I am not a Extreme Tech guy I just try to learn thing from net and forums... Its my passion and hobby. So whatever I write here is found from google search or some Tech sites.

I am starting this thread to discuss the next line of processor from AMD.

"Piledriver" is the codename of AMD's processor micro-architecture that succeeds "Bulldozer", which AMD is referring to as a  "2nd Generation Bulldozer". Piledriver isn't an evolution over Bulldozer as such,and is more of a incremental update to the architecture.

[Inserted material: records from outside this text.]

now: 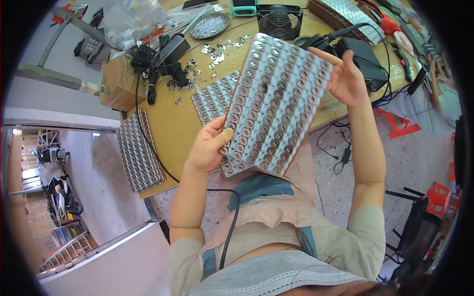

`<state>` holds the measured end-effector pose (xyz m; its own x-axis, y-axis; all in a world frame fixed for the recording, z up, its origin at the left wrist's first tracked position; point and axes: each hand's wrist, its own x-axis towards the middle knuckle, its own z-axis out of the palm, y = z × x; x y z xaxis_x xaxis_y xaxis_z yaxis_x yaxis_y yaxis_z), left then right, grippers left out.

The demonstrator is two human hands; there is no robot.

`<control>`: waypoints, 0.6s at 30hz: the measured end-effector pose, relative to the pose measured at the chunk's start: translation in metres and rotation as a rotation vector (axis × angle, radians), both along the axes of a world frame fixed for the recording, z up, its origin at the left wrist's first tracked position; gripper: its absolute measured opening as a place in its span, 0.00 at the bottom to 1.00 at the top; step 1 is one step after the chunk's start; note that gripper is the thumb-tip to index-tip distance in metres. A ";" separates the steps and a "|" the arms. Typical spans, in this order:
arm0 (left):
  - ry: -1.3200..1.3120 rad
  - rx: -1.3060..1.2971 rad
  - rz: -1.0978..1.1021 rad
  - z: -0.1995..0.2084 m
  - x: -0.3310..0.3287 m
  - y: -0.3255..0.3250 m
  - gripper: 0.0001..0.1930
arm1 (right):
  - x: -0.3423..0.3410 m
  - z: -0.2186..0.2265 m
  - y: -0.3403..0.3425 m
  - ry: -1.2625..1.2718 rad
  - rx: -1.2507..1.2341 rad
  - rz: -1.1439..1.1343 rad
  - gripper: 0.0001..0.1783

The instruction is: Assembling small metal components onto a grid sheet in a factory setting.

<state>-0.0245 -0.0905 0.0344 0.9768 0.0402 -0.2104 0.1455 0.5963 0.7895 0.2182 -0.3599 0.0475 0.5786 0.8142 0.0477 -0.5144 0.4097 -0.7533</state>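
I hold up a large rectangular panel (279,101), covered in rows of round metal pieces on pale blue strips, tilted above the table's front edge. My left hand (205,148) is closed on its lower left edge, thumb on top. Against the upper right edge rests my right hand (349,81), its fingers stretched out and thumb spread away; the panel partly hides the fingertips. Behind the panel, a similar smaller-looking panel (210,101) lies on the table, partly covered. A stack of such panels (138,153) sits at the table's left edge.
Loose metal pieces (217,53) are scattered on the yellow table (170,116). Farther back are a round dish (210,25), a black fan (279,22) and black adapters (170,52). A cardboard box (121,84) stands left; a black device (363,64) stands right. A black cable (232,217) crosses in front of me.
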 end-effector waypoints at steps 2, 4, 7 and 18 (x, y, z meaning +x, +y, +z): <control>-0.003 -0.042 0.062 -0.004 -0.003 -0.005 0.19 | -0.034 -0.005 0.012 0.032 0.005 -0.103 0.44; -0.018 -0.078 0.128 -0.009 -0.005 -0.011 0.19 | -0.075 -0.019 0.018 0.012 -0.032 -0.167 0.41; -0.039 -0.028 0.148 -0.012 -0.007 -0.018 0.19 | -0.121 -0.056 0.023 -0.014 -0.267 -0.224 0.36; -0.118 -0.005 0.105 -0.013 -0.043 -0.039 0.19 | -0.180 -0.031 0.024 -0.075 -0.155 -0.437 0.26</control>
<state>-0.0678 -0.1299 0.0210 0.9853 0.1424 -0.0947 -0.0114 0.6075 0.7942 0.0378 -0.3361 0.0165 0.8683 0.4961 -0.0003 -0.2605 0.4553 -0.8514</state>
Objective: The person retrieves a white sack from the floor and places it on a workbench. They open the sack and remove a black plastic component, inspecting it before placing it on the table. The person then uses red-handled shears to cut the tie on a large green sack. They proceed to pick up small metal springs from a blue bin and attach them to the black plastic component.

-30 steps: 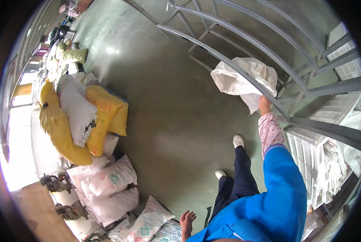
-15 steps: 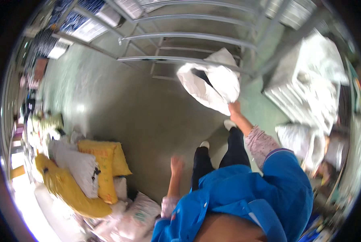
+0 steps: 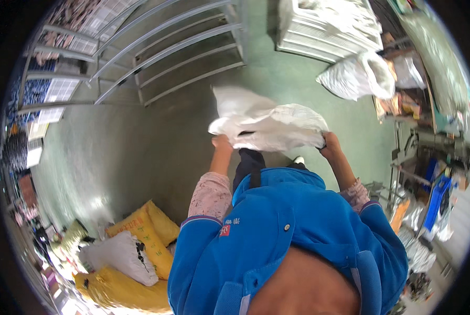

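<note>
Close in front of the blue jacket (image 3: 308, 210), a loose white sack (image 3: 292, 123) hangs stretched between the two hands, above the floor and in front of the dark trousers; a dark gap shows in it beside the left hand (image 3: 222, 142), but whether anything lies inside cannot be told. The left fingers are closed on the sack's near left edge, their tips partly hidden by the cloth; those of the right hand (image 3: 330, 145) are curled together, clamped on its right end. Both forearms reach forward from the body, well apart, the hands at about the same level with the sack spanning them. To the left, a plump white bag (image 3: 120, 257) lies against full yellow bags (image 3: 148, 231), their contents hidden. Farther out on the right, a pale bag (image 3: 350, 79) rests on the floor, its round mouth wide open. Beyond it, a white slatted crate (image 3: 303, 39) is heaped with white pieces, and a grey metal rack (image 3: 188, 39) stands ahead to the left.
</note>
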A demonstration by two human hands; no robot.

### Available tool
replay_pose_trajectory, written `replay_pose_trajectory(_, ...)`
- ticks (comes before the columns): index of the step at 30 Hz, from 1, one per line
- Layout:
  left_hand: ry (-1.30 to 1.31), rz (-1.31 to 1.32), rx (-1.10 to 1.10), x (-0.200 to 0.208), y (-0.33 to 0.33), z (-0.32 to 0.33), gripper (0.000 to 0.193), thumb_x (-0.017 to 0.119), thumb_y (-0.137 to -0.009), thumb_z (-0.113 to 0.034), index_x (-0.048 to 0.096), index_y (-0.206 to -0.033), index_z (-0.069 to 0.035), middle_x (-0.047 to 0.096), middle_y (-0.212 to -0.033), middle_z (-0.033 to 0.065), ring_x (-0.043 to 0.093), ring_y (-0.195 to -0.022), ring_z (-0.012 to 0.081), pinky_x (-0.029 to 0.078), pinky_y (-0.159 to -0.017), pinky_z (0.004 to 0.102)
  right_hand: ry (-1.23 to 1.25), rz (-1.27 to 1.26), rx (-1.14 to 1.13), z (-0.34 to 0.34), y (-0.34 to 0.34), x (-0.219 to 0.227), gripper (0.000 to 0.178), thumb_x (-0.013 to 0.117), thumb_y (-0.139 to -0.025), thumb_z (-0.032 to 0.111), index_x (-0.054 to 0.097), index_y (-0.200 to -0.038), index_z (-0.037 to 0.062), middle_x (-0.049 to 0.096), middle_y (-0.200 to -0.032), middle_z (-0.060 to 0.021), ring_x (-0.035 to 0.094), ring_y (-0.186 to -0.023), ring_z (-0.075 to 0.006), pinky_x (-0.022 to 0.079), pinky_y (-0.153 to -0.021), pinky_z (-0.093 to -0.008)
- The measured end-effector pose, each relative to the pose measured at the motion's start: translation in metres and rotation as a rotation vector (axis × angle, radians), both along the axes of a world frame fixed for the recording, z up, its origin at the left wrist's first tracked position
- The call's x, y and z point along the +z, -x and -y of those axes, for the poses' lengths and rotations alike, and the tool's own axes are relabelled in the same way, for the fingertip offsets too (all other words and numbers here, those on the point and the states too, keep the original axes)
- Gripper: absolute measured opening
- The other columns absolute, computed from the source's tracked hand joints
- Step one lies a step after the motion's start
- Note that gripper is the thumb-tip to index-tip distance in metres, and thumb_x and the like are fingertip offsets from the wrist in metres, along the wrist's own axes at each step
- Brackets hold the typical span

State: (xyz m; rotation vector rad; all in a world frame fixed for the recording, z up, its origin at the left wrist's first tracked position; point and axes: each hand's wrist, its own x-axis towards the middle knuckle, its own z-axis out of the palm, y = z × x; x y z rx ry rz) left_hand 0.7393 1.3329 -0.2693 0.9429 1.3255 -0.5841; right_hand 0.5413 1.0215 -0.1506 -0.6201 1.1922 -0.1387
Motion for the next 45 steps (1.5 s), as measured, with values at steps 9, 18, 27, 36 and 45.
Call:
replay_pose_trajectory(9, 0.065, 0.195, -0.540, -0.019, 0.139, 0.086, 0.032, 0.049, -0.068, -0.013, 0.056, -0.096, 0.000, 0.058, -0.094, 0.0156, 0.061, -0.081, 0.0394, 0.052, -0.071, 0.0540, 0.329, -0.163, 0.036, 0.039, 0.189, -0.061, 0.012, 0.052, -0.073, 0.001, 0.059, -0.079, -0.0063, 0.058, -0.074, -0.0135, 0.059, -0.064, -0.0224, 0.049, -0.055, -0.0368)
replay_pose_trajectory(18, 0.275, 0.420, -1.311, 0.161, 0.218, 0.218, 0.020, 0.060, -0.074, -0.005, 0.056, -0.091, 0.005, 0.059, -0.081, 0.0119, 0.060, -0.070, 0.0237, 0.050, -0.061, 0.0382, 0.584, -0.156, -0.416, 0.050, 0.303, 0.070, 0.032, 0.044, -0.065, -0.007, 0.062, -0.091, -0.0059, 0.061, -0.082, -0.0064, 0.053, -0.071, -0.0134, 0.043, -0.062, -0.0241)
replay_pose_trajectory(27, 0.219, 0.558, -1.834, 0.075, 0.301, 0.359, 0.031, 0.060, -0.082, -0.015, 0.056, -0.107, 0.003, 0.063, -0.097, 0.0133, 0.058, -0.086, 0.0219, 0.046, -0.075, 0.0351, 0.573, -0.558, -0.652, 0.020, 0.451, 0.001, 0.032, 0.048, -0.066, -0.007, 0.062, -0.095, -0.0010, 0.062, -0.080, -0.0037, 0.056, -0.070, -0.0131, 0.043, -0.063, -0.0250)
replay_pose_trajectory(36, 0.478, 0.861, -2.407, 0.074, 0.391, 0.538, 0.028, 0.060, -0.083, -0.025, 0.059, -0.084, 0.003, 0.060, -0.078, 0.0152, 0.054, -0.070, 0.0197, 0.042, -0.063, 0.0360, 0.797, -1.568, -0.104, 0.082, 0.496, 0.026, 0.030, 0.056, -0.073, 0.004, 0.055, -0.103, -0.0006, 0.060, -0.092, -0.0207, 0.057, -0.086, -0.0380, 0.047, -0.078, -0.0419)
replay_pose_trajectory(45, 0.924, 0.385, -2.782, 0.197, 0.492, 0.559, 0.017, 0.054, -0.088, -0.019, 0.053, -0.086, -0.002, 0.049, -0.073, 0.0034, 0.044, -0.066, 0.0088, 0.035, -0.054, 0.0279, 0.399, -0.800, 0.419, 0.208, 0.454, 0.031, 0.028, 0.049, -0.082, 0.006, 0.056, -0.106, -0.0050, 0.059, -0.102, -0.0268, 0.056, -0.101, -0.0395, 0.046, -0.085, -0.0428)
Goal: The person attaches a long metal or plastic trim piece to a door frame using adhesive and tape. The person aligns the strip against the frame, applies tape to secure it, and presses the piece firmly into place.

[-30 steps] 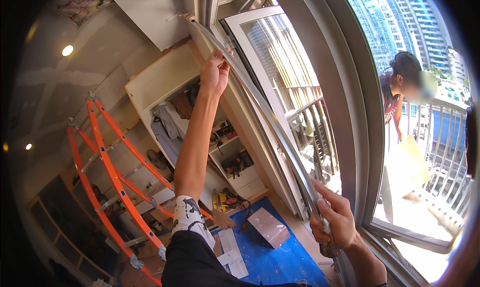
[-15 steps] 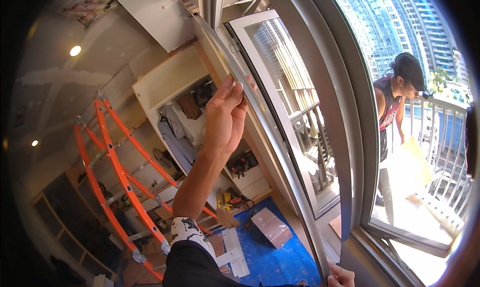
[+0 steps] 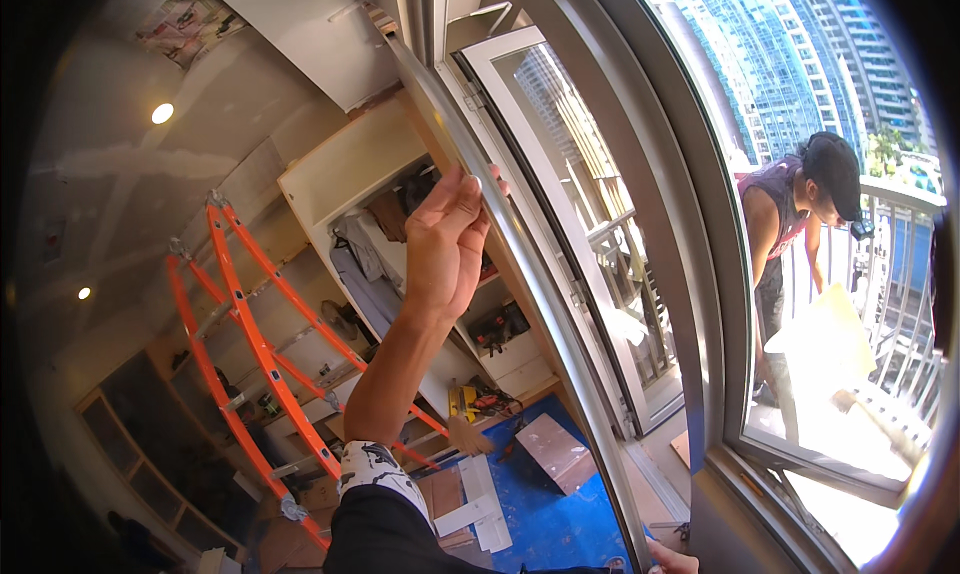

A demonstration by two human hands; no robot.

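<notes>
A long, slim silver metal strip [image 3: 545,289] runs at a slant from the upper middle down to the lower edge. My left hand [image 3: 445,259] pinches it partway up, thumb on the near side and fingertips showing past its far edge. At the bottom, my right hand [image 3: 674,559] is closed around the strip's lower part, mostly cut off by the picture's edge. Just beyond the strip stands a white-framed glass door [image 3: 500,79], with balcony railings seen through it. To the right rises a thick grey window frame [image 3: 690,224].
An orange stepladder [image 3: 250,329] stands at left. Behind it is an open wardrobe [image 3: 340,169] with hanging clothes. A blue floor sheet [image 3: 565,514] carries a box-like block [image 3: 555,454] and white pieces. Outside, a person in a cap [image 3: 785,214] bends over a pale yellow sheet [image 3: 835,339].
My view has shifted slightly, and the strip's lower end sits a little further left with my right hand. Outside, the person has bent lower. My left hand keeps its hold.
</notes>
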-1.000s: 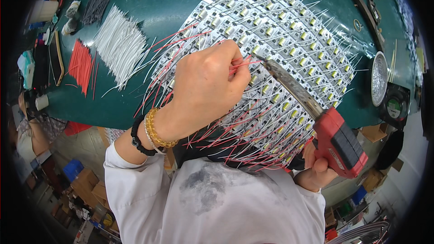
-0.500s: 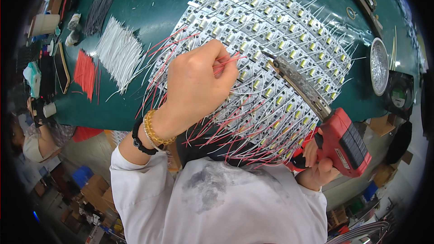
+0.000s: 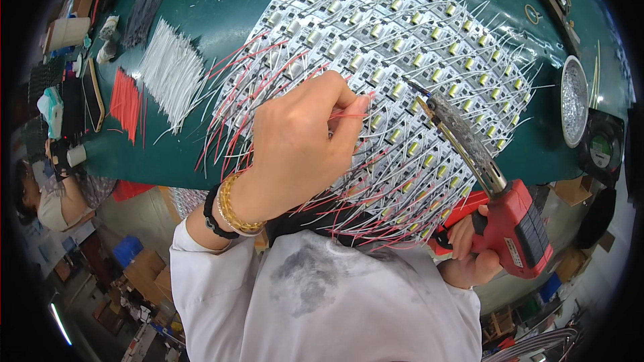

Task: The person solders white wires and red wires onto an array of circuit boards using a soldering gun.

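Note:
My left hand (image 3: 302, 137) is closed in a pinch on thin red wires (image 3: 346, 115), whose ends poke out past the thumb and finger. It hovers over a large panel of small circuit boards (image 3: 365, 33), each with a yellowish-silver cylinder part. White, black and red wires stick out of many boards. My right hand (image 3: 466, 248) grips the handle of a red and black soldering gun (image 3: 516, 228). The gun's metal barrel slants up and left over the panel, and its dark tip lies just right of the pinched wires. I cannot tell whether the tip touches a board.
Left on the green table (image 3: 168, 161) lie bundles of red wires (image 3: 125, 104), white wires (image 3: 171, 77) and dark wires (image 3: 144, 13). A round silvery bowl (image 3: 573, 100) and a black spool (image 3: 602, 144) stand at the right. Another person's arm (image 3: 70, 194) shows far left.
My left hand has shifted slightly right and down, with less of the red wires showing at its fingertips. The soldering gun has moved a little right and down. The view has shifted slightly.

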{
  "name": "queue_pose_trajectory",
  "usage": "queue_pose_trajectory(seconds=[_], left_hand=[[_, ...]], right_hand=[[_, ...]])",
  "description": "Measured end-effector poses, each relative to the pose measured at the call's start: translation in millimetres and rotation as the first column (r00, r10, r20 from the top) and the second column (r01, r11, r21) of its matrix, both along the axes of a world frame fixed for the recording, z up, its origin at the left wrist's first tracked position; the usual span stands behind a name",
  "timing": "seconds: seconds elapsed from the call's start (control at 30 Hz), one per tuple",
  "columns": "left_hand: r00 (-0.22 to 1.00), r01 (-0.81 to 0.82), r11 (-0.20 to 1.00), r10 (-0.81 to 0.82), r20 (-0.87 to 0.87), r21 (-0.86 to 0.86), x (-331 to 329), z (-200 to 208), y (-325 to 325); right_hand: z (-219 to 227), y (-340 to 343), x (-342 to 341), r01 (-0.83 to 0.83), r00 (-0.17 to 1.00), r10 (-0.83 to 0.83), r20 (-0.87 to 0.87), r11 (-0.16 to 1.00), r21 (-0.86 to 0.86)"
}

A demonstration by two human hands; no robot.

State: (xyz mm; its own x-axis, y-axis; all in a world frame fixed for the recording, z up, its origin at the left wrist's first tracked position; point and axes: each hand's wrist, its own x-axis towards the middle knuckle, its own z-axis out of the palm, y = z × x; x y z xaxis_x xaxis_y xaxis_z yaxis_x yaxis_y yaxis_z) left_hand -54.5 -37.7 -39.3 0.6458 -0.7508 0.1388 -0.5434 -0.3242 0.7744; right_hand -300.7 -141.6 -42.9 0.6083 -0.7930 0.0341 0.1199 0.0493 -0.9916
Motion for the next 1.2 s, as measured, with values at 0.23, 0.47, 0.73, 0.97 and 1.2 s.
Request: queue_pose_trajectory(seconds=[0.23, 0.47, 0.73, 0.97, 1.2], left_hand=[[0.986, -0.051, 0.998, 0.044, 0.161, 0.037, -4, -3, 0], [0.995, -0.039, 0.998, 0.033, 0.097, 0.054, -3, 1, 1], [0.990, -0.027, 0.999, 0.023, 0.138, 0.026, -2, -3, -1], [0.985, -0.034, 0.999, 0.033, 0.168, 0.006, -3, -4, -1], [0.980, -0.022, 0.998, 0.034, 0.198, -0.062, -3, -10, -1]], right_hand=[[-12, -28, -27, -0.442, 0.896, 0.443, 0.002, 0.894, 0.067], [-46, -29, -49, -0.425, 0.885, 0.431, 0.178, 0.902, -0.073], [0, -61, -39, -0.705, 0.646, 0.734, -0.208, 0.679, 0.206], [-26, 3, -53, -0.088, 0.996, 0.083, 0.029, 0.962, 0.260], [-11, 10, -44, -0.061, 0.925, 0.030, -0.379, 0.996, -0.070]])
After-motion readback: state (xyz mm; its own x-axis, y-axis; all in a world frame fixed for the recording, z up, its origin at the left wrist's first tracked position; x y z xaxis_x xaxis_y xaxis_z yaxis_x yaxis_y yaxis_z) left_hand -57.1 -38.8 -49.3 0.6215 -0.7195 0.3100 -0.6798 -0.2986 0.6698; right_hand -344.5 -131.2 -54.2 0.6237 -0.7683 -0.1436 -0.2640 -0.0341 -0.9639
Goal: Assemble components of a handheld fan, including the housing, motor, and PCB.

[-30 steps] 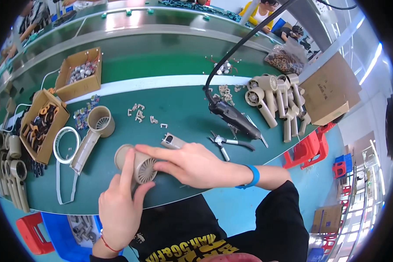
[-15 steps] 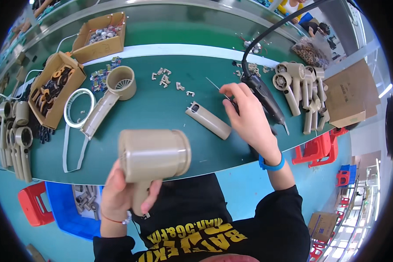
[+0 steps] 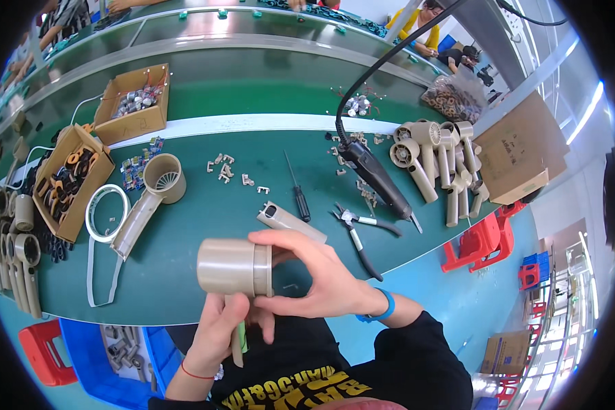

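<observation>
In front of me is a beige handheld fan housing (image 3: pixel 225 268), its round barrel lying sideways. My left hand (image 3: pixel 219 326) is closed around its handle, below the barrel. My right hand (image 3: pixel 324 279) curves around the barrel's right end, thumb and fingers on the rim. Just beyond the right hand lies a beige handle shell (image 3: pixel 292 223). A black-handled screwdriver (image 3: pixel 299 195) is behind that shell, and a pair of cutting pliers (image 3: pixel 352 229) rests open to its right. At the left is another fan housing (image 3: pixel 158 183) with its handle open, beside a white tape roll (image 3: pixel 89 212).
A black corded tool (image 3: pixel 376 176) lies at the right, near several fan housings (image 3: pixel 430 147) and a cardboard box (image 3: pixel 519 154). Boxes of orange-black parts (image 3: pixel 75 174) and small motors (image 3: pixel 135 102) stand left. Small beige clips (image 3: pixel 222 167) are scattered mid-table. A blue bin (image 3: pixel 82 348) sits below.
My right hand has left the screwdriver, which now lies on the table, and has come onto the barrel's rim. The view has shifted, and the pliers now show.
</observation>
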### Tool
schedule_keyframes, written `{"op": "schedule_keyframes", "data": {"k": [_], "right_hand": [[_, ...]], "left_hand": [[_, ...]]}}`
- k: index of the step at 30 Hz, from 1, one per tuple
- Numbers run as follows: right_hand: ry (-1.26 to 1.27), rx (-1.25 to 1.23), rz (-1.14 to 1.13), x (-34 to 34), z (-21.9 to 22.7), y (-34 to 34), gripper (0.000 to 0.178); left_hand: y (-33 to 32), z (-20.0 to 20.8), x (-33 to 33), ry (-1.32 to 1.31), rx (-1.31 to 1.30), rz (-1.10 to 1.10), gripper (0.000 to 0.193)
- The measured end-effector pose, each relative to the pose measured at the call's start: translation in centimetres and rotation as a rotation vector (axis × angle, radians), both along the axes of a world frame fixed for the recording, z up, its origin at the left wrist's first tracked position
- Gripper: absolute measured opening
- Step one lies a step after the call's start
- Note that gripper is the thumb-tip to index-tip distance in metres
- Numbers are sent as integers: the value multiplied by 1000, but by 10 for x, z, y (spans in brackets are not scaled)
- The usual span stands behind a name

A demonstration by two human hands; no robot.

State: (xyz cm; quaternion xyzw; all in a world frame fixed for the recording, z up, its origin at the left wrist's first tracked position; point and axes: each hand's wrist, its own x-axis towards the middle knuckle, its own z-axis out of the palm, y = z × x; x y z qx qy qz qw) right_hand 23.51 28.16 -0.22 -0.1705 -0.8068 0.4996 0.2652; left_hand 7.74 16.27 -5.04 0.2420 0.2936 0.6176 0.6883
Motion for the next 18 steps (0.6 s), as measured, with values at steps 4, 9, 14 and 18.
{"op": "schedule_keyframes", "data": {"k": [4,9,14,18], "right_hand": [[34,250,-22,-7,3,2,70],[89,328,-66,-7,17,-8,68],[143,145,-186,-5,-10,-16,63],[157,-106,-58,1,-18,-22,79]], "left_hand": [[0,7,-2,188,-34,253,69],[-16,28,9,166,-113,385,77],[-4,16,7,232,-36,432,74],[-17,23,1,196,-93,323,69]]}}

Piledriver features an improved core design to bring about performance improvements of 10% over Bulldozer. It features two new instruction sets: FMA3 (Fast Memory Access 3) and Converged BMI (Branch if MInus). It will feature an improved IOMMU (memory mapping unit), referred to as IOMMU v2. Apart from these, Piledriver will fit into the existing ecosystem of AMD FX Processors, consisting of socket AM3+ and AMD 9-series chipsets. AMD is currently referring to the platform Piledriver-based processors will form around themselves as "FX Next". 

Mods please tell me if anything wrong. I am just a learner and this is my first thread.


----------



## Skud (Oct 22, 2011)

This was published in July:-

*2a.zol-img.com.cn/product/68_800x600/532/cehuMJ7S3Bqy.jpg


The Komodo CPU has since been canned as per reports. So Piledriver will now head to AM3+ and Trinity will be the 1st CPU on FM2. Frankly speaking, I would like to see AMD moving to a completely new socket now. It's just time.


----------



## d6bmg (Oct 23, 2011)

> Frankly speaking, I would like to see AMD moving to a completely new socket now. It's just time.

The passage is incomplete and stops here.